Predictably Robert Hooke was quick to criticize Newton’s book, this time for giving him no credit for assorted ideas, which Hooke claimed, perhaps dubiously, that he influenced. In response, Newton withdrew even further from the Royal Society, delving deeper into the clandestine world of alchemy, suffering nervous breakdowns and entering into a period of paranoiac lunacy believed caused by the alchemical potions he was breathing in, including mercury.
His alchemical pursuits he kept secret throughout his life, his occult fascination obscured until 1936 when Sotheby’s auctioned off his unpublished scribblings — and his death mask — with famous economist John Maynard Keynes the highest bidder, and soon telling the world of this unknown mystical side of the father of modern science, who was knighted in 1705.
To judge by his papers, Newton never did make a metaphysical breakthrough nor did he concoct the so-called “philosopher’s stone” — the alchemical substance that could transmute lead into precious metals. But the man who so transformed human understanding of how the world works did eventually find a means to turn his ideas into gold. In 1690, he became the government’s Master of the Mint, creating new counterfeit-resistant coins and becoming quite wealthy in the process.
But he still hadn’t reached his apex. With the 1703 death of Robert Hooke, who had openly criticized his theories about white light and prisms, Newton readied his book Opticks for publication, shedding new light in that arena as well. What’s more, after Hooke’s death, the Royal Society offered Newton the post of president, which he accepted, giving him a powerful platform to share his ideas with the world — a final unlikelihood that only amplified Newton’s voice and ideas.
Oddly, just after Newton moved into the president’s office, the portrait of Robert Hooke that for decades had hung in the salon, mysteriously disappeared.

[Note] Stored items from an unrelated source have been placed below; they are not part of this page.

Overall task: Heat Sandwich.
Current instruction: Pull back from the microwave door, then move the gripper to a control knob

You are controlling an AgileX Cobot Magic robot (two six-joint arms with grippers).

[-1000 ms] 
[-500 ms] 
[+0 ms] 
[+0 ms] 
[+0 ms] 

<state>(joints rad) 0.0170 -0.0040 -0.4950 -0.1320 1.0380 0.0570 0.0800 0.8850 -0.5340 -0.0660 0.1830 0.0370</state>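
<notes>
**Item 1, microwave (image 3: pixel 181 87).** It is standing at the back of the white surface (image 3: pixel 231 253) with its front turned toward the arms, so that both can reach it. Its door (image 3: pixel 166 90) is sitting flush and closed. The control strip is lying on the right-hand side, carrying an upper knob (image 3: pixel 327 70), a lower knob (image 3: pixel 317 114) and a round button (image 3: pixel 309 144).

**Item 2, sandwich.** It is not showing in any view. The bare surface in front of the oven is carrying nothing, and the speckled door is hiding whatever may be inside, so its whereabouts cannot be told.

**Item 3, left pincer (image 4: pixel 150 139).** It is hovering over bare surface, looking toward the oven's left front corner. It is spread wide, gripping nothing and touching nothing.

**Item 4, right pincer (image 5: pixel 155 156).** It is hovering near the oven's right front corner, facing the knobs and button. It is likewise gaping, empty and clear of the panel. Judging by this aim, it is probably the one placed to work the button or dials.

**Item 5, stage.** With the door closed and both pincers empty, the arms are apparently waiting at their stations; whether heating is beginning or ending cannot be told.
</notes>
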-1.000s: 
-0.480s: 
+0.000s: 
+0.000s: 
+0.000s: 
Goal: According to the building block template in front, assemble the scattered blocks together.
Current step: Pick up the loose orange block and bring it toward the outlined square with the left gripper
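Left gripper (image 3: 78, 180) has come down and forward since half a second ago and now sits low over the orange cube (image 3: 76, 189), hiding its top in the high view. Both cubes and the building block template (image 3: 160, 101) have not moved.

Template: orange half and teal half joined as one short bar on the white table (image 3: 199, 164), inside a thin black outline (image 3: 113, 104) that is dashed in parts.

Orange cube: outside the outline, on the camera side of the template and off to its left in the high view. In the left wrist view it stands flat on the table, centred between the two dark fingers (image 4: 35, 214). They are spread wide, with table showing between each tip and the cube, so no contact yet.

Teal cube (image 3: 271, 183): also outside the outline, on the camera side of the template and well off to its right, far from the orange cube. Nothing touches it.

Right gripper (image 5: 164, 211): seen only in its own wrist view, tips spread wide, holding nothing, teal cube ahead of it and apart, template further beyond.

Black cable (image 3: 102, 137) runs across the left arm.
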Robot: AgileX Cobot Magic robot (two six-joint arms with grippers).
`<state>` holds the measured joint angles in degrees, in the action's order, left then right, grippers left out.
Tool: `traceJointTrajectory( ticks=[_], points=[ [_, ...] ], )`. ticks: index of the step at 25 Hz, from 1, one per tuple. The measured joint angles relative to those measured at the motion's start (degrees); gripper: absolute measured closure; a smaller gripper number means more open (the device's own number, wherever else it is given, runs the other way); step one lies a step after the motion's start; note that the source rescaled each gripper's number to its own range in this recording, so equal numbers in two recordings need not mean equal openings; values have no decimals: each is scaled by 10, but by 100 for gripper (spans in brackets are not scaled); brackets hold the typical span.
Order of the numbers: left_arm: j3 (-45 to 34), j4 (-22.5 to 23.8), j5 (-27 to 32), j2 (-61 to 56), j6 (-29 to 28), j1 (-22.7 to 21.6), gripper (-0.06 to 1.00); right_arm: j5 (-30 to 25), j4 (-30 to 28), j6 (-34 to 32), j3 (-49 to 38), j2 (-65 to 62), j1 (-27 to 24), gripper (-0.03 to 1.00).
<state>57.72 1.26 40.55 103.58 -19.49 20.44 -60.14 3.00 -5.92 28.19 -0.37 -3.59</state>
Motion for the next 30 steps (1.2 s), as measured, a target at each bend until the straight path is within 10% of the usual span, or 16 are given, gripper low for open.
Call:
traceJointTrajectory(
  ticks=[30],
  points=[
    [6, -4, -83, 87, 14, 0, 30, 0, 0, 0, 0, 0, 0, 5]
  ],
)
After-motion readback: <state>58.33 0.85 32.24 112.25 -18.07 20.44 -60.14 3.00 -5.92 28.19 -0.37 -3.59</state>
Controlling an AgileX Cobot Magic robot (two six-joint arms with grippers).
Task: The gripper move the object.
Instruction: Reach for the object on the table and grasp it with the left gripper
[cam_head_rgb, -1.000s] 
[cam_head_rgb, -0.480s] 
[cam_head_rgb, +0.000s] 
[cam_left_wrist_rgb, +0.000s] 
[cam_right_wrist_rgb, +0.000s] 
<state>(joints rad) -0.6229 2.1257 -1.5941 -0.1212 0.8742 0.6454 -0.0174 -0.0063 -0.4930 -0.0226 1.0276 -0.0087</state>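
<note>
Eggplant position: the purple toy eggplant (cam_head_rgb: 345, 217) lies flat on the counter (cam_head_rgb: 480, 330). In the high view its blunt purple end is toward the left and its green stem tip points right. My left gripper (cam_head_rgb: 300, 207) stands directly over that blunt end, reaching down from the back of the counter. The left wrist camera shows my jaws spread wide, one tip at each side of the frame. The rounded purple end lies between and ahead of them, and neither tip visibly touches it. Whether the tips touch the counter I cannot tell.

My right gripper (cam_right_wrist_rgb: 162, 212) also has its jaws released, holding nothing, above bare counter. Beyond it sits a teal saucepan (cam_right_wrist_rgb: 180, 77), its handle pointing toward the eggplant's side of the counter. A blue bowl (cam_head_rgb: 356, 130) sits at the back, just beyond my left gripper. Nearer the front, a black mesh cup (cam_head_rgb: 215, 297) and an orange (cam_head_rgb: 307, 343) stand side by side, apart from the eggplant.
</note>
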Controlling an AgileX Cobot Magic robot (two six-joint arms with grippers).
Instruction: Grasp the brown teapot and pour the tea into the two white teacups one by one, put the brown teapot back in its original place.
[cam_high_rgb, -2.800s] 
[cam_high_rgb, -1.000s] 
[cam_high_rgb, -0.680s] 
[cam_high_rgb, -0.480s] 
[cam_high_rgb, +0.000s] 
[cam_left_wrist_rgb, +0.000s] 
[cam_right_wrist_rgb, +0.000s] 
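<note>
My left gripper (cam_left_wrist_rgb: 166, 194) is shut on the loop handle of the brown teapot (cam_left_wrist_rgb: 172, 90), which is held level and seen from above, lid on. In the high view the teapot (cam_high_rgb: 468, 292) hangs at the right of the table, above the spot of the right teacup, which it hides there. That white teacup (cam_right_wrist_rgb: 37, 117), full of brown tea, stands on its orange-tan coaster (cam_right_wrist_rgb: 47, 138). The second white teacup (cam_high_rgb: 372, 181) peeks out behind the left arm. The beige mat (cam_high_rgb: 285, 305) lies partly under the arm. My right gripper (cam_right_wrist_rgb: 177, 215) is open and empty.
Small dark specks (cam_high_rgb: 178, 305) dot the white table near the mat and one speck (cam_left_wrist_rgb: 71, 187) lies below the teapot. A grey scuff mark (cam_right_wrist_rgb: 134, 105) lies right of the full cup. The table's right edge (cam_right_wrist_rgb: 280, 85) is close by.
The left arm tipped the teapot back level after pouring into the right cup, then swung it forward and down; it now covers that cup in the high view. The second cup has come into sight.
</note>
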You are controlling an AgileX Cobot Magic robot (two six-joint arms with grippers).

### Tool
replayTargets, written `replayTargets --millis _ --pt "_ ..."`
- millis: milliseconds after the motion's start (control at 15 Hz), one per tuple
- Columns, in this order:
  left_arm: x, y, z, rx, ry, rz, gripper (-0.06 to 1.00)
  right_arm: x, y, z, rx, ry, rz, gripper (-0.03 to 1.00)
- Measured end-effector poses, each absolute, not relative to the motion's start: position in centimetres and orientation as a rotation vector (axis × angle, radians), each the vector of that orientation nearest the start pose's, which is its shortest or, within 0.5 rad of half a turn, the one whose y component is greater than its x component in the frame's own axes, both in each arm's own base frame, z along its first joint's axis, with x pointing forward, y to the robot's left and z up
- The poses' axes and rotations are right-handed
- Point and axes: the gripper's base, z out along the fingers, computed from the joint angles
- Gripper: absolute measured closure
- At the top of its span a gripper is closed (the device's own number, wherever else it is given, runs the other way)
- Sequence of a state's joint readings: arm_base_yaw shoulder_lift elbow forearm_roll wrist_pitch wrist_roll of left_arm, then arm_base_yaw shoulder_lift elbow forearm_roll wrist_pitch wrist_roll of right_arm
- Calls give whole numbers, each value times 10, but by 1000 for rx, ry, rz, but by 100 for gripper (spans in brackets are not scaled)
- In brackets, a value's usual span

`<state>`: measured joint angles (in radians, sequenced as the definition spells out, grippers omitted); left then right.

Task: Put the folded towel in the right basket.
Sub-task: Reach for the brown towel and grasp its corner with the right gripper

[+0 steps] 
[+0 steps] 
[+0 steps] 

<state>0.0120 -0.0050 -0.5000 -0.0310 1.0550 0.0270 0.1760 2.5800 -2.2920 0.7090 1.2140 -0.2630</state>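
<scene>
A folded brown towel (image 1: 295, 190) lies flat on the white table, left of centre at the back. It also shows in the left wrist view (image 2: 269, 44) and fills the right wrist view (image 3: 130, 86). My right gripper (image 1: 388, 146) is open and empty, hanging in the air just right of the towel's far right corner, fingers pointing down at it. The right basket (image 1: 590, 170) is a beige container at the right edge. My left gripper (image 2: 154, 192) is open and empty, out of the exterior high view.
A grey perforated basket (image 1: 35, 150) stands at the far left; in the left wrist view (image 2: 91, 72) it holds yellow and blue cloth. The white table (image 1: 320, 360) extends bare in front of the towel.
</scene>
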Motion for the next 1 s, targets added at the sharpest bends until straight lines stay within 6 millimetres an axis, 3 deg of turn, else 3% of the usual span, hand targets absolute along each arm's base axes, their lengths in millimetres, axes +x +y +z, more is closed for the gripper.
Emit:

When he died in 1727, Sir Isaac Newton was given a sendoff worthy of a king and laid to rest in an ornate tomb in Westminster Abbey.
The inscription reads:
Here is buried Isaac Newton, Knight, who by a strength of mind almost divine, and mathematical principles peculiarly his own, explored the course and figures of the planets, the paths of comets, the tides of the sea, the dissimilarities in rays of light, and, what no other scholar has previously imagined, the properties of the colours thus produced. … Mortals rejoice that there has existed such and so great an ornament of the human race!
Not bad for a shoulda-been sheep farmer.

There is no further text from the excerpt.